Manifestations: fatigue, breathlessness, rapid heart rate, delayed growth and puberty, susceptibility to infections, ulcers on the lower legs, jaundice, bone, joint and abdominal pain, weakness, fever, vomiting, chest pain, haematuria, excessive urination, excessive thirst, penis pain, priapism and decreased fertility. Symptoms of sickle cell anaemia are most severe during periods called ‘sickle cell crisis’.

Diagnosis: pre-natal screening, CBC, haemoglobin S screening test, haemoglobin electrophoresis, sickle-cell test.

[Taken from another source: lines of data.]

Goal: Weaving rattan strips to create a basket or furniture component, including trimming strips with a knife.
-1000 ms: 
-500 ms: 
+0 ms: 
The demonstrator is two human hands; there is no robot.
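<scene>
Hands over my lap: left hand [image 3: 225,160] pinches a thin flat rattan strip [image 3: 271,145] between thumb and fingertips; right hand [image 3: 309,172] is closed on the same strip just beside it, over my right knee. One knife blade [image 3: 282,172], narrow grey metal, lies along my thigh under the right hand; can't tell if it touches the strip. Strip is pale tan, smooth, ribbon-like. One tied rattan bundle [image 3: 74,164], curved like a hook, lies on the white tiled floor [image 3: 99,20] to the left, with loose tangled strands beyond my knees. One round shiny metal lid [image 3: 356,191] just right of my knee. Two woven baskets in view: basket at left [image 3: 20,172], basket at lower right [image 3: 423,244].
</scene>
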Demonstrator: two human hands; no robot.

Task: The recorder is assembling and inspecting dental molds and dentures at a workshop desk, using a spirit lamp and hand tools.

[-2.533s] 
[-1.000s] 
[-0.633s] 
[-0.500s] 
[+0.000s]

Treatment: There is no cure available for sickle cell syndrome. Therapy aims to control symptoms relating to crises. Bed rest and oxygen therapy (to avoid low oxygen levels, which cause the sickle cell crisis). Continuous folic acid supplementation, electrolyte replacement, analgesics, pressure area care, ROM exercises and adequate hydration for acute, painful episodes. Splenectomy may be indicated. Blood transfusions may be given for aplastic or haemolytic crises, but should not be given routinely. Research is currently ongoing with hydroxyurea, which can induce some patients to produce a more normal blood protein.

Prognosis: Repeated crises can lead to damage of the kidneys, lungs, bone, liver, and CNS. Death from organ failure frequently occurs between the ages of 20 and 40.

Prevention: Avoid strenuous physical activity, emotional stress, low oxygen environments and known sources of infection to prevent tissue deoxygenation, recognise signs of dehydration, avoid excess exposure to the sun, adequate fluids and wear a Medic Alert Bracelet.

Complications: recurrent aplastic and haemolytic crises, multi-system disease, necrosis of the kidney.

Agranulocytosis (Granulocytopenia; Neutropenia): a reduction in number of circulating granulocytes and neutrophils causing the patient to become susceptible to infection.

Causes: Destruction of parent cells in bone marrow by drugs and radiation. A rare form, infantile genetic agranulocytosis, is inherited.
Manifestations: Fever, aches, sore throat, pusless ulcers (especially in the mouth and throat) rapid onset of severe mouth, throat, respiratory, and GI tract infections.

Diagnosis: Self-observation of symptoms, medical history and physical exam. Laboratory studies of blood and bone marrow, and cultures of blood, nose, throat and urine.

Treatment: Immediate cessation of causative agent. Antibiotics for specific infections. Lithium to stimulate bone marrow and possibly transfusions of white blood cells. Hospitalisation for intensive treatment during the active phase, with reverse isolation techniques. Maintain personal and oral hygiene.

Prognosis: usually curable with intensive treatment.

Complications: Kidney damage, dangerous, sometimes fatal infections. May be an early sign of leukemia or aplastic anaemia.

Leukaemia: Malignant change in leucocytes or lymphocytes. Secondary anaemia due to crowding out of crythroblasts. The acute varieties are similar to each other and often difficult to distinguish.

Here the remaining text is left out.